Department of Medical Oncology and Therapeutics Research, City of Hope Comprehensive Cancer Center, Duarte, California.
Cytogenetics Core, City of Hope Comprehensive Cancer Center, Duarte, California.
JAMA Netw Open. 2020 Apr 1;3(4):e203652. doi: 10.1001/jamanetworkopen.2020.3652.

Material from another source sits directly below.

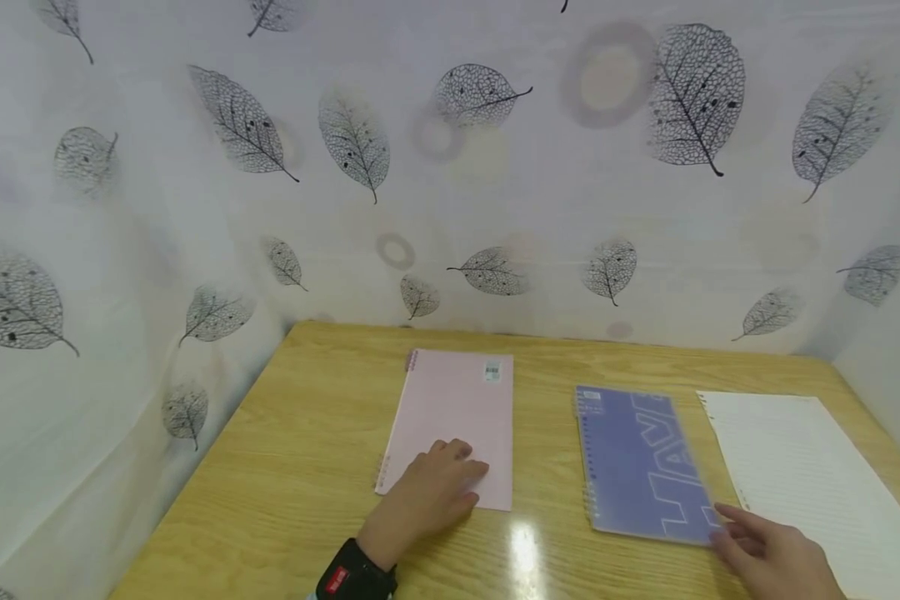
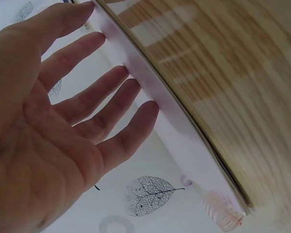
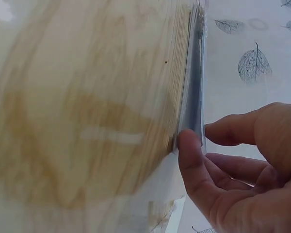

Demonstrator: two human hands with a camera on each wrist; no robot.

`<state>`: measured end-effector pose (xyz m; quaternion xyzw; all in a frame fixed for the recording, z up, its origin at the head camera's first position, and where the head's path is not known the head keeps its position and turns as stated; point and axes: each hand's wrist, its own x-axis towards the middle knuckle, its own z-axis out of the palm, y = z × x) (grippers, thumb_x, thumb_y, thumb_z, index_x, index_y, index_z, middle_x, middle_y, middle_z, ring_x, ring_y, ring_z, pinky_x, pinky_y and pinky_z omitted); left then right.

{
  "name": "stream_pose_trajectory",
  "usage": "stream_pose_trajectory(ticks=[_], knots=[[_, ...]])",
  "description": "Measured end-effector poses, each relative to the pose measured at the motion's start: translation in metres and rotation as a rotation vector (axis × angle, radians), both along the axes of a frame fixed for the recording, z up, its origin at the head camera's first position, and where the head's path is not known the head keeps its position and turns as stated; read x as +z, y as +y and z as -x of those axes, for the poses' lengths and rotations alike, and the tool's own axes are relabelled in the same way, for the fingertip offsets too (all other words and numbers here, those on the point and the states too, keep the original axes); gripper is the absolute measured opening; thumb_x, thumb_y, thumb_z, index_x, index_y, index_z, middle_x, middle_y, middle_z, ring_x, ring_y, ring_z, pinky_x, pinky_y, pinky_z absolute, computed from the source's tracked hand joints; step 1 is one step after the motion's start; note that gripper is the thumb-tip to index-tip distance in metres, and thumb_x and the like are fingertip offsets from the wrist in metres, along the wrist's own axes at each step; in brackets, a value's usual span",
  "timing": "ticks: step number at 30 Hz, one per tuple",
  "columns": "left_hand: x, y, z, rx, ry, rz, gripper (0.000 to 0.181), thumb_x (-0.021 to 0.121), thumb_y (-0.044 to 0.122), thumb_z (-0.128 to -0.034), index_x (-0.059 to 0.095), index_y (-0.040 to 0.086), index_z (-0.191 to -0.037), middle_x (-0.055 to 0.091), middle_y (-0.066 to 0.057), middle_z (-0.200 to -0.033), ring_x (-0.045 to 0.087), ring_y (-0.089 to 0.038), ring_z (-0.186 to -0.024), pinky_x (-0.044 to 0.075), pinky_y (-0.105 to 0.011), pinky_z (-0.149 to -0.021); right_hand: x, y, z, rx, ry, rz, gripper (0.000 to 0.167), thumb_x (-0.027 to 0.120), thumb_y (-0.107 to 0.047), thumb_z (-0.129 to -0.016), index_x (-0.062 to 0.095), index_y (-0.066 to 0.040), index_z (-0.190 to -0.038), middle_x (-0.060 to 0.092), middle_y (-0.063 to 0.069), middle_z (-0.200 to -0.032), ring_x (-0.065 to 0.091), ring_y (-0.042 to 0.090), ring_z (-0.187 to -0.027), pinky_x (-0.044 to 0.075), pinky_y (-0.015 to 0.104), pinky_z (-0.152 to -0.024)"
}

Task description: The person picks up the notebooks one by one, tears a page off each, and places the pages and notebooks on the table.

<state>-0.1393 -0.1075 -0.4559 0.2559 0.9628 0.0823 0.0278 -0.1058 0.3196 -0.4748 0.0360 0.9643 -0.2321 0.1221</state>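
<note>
A pink spiral notebook (image 1: pixel 457 400) lies on the wooden table, a small label near its top right corner. My left hand (image 1: pixel 438 487) rests on its lower part with fingers spread; in the left wrist view the fingertips (image 2: pixel 148 109) touch the pink cover. To the right lies a blue-purple spiral notebook (image 1: pixel 630 467) with large white outlined letters. My right hand (image 1: pixel 776 554) pinches its lower right corner between thumb and fingers. Seen from the right wrist, the notebook's edge (image 3: pixel 191 97) sits between the thumb and a finger.
A lined white loose-leaf sheet (image 1: pixel 817 467) with a torn, holed left edge lies at the right, partly behind my right hand. Pale cloth (image 1: pixel 540 192) printed with leaves hangs behind and at both sides of the table (image 1: pixel 270 467).
</note>
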Motion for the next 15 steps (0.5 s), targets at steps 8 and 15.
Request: stream_pose_trajectory(ticks=[8,15], knots=[[0.0,0.003,0.0,-0.011,0.036,-0.009,0.037,0.072,0.031,-0.094,0.07,0.023,-0.13,0.065,-0.006,-0.134,0.063,-0.027,-0.118,0.059,-0.041,-0.086,0.008,-0.02,0.0,0.009,0.018,-0.043,0.052,0.066,-0.028,-0.097,0.061,0.011,-0.131,0.077,0.007,-0.091,0.071,0.021,-0.08,0.058,0.042,-0.072],[-0.002,0.003,-0.002,-0.006,0.031,-0.008,0.037,0.071,0.032,-0.0937,0.068,0.022,-0.13,0.064,-0.007,-0.137,0.063,-0.028,-0.121,0.058,-0.045,-0.09,0.003,-0.023,-0.002,0.025,0.033,-0.074,0.049,0.068,-0.022,-0.095,0.061,0.013,-0.129,0.072,-0.004,-0.085,0.063,0.013,-0.077,0.055,0.038,-0.07]])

Intratumoral heterogeneity has been recognized as a significant barrier in successfully developing targetable biomarkers for gastroesophageal adenocarcinoma (GEA) and may affect neoadjuvant precision medicine approaches.
To describe intratumoral spatial heterogeneity of tumor cell populations in nonmetastatic GEA and its association with survival.
DESIGN, SETTING, AND PARTICIPANTS: This case series retrospectively identified 41 patients with GEA who underwent up-front surgical resection at a tertiary referral cancer center from January 1, 1989, through December 31, 2013. Survival was calculated from date of surgery to date of death through June 1, 2017. Data were analyzed from June 2, 2017, to March 1, 2019.
Overall survival, intratumoral clonal composition determined by genomic single-nucleotide variation array and bioinformatic analysis, and intercellular tumoral distances determined by multiprobe fluorescence in situ hybridization.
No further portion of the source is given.